**EXERCISE DIRECTIONS**
In the records below, find each line that holds "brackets" and return it.

#### EXERCISE DATA

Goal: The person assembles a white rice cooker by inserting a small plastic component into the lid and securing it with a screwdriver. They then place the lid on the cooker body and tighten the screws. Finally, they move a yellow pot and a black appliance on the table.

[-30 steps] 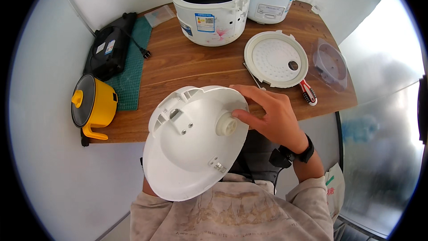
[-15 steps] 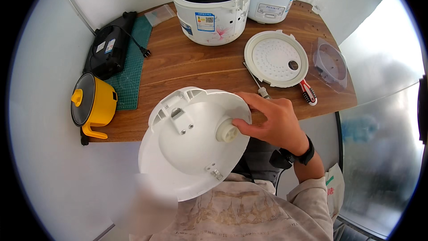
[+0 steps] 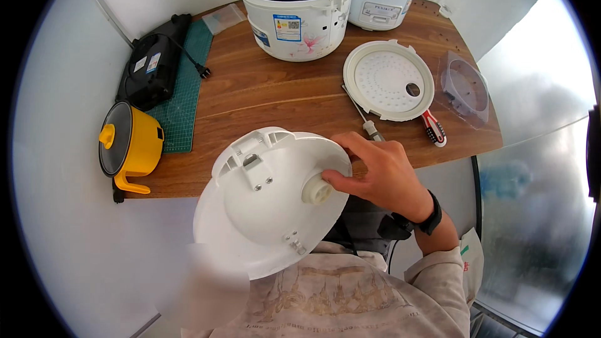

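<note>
A white rice cooker lid point(image 3: 250, 231), hollow inner side up, is tilted above my lap at the table's front edge. My right hand point(image 3: 391, 181) is closed on its right rim: the fingers go over the outside, and the thumb rests against the round cream steam valve point(image 3: 317, 190) inside. Small screws and a metal clip show on the lid's inner face. My left hand cannot be made out; a blurred patch covers the lower left by the lid's edge.
On the wooden table point(image 3: 250, 106) stand an open rice cooker point(image 3: 300, 44) and a second white cooker point(image 3: 379, 0). Right lie a perforated inner lid plate point(image 3: 382, 81), screwdriver point(image 3: 372, 129), red-black handle point(image 3: 434, 129) and clear tray point(image 3: 464, 91). Left are a yellow pot point(image 3: 141, 150), green mat point(image 3: 175, 125) and black case point(image 3: 147, 72).
The lid has tilted a little, its far edge dipping slightly and its near edge rising. My right hand keeps its hold, thumb still by the valve.
</note>
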Motion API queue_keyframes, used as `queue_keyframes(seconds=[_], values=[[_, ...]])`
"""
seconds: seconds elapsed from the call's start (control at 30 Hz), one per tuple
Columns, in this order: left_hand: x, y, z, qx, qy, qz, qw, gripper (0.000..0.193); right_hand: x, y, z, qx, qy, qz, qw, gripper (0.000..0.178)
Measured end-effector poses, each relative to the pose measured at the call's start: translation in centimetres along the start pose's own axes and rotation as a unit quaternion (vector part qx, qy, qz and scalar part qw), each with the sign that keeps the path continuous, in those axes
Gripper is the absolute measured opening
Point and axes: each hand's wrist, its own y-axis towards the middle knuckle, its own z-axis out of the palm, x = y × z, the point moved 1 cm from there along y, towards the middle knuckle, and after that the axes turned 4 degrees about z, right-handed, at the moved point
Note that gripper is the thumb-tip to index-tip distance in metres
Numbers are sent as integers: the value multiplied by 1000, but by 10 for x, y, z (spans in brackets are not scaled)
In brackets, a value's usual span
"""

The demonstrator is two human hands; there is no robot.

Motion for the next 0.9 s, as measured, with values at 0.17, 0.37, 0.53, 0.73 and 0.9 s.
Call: queue_keyframes(seconds=[0.17,0.37,0.53,0.73,0.9], values=[[-2,0,-1,-6,2,4,1000,61,0,-1,0,2,-16,-8,1000,36],[-5,-5,-4,-14,0,14,1000,61,-4,4,-2,70,119,85,987,43],[-8,-5,-6,-19,4,21,1000,61,-14,-2,7,110,307,126,937,46],[-9,-7,-6,-31,-1,27,999,60,-17,-2,14,117,357,134,917,50],[-6,-9,-10,-30,-8,31,999,60,-21,0,20,98,357,119,921,46]])
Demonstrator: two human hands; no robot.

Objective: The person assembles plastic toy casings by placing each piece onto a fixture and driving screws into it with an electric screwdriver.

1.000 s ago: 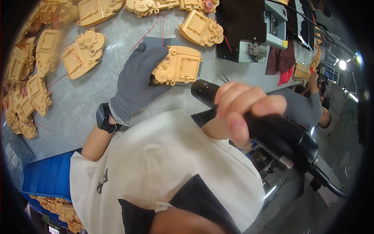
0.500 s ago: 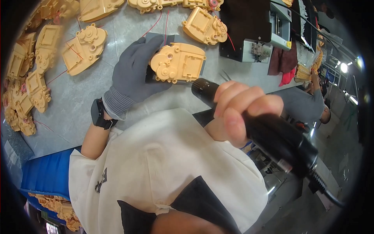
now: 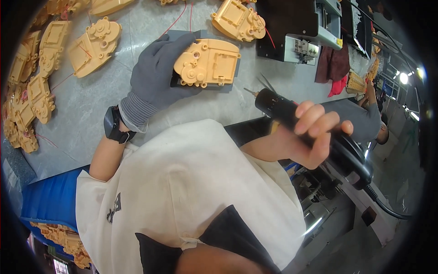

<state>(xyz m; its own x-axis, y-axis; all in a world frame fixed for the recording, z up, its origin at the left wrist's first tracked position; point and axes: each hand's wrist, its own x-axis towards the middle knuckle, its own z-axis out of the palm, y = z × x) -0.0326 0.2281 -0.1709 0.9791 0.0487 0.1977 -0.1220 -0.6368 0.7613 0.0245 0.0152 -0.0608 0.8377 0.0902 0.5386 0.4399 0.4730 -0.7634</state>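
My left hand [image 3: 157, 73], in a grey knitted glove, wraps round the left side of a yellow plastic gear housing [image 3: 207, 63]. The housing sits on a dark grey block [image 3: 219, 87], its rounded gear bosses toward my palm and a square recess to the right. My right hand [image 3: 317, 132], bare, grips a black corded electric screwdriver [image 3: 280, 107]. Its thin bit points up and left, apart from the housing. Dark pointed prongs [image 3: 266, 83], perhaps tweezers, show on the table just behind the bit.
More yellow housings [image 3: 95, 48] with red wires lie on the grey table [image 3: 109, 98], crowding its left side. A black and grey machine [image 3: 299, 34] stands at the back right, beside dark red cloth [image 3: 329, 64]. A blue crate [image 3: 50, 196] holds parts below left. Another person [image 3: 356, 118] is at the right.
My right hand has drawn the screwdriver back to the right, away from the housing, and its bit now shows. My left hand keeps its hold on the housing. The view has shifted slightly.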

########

**RESPONSE BELOW**
Numbers are sent as integers: the value multiplied by 1000, but by 10 for x, y, z (spans in brackets are not scaled)
In brackets, a value's usual span

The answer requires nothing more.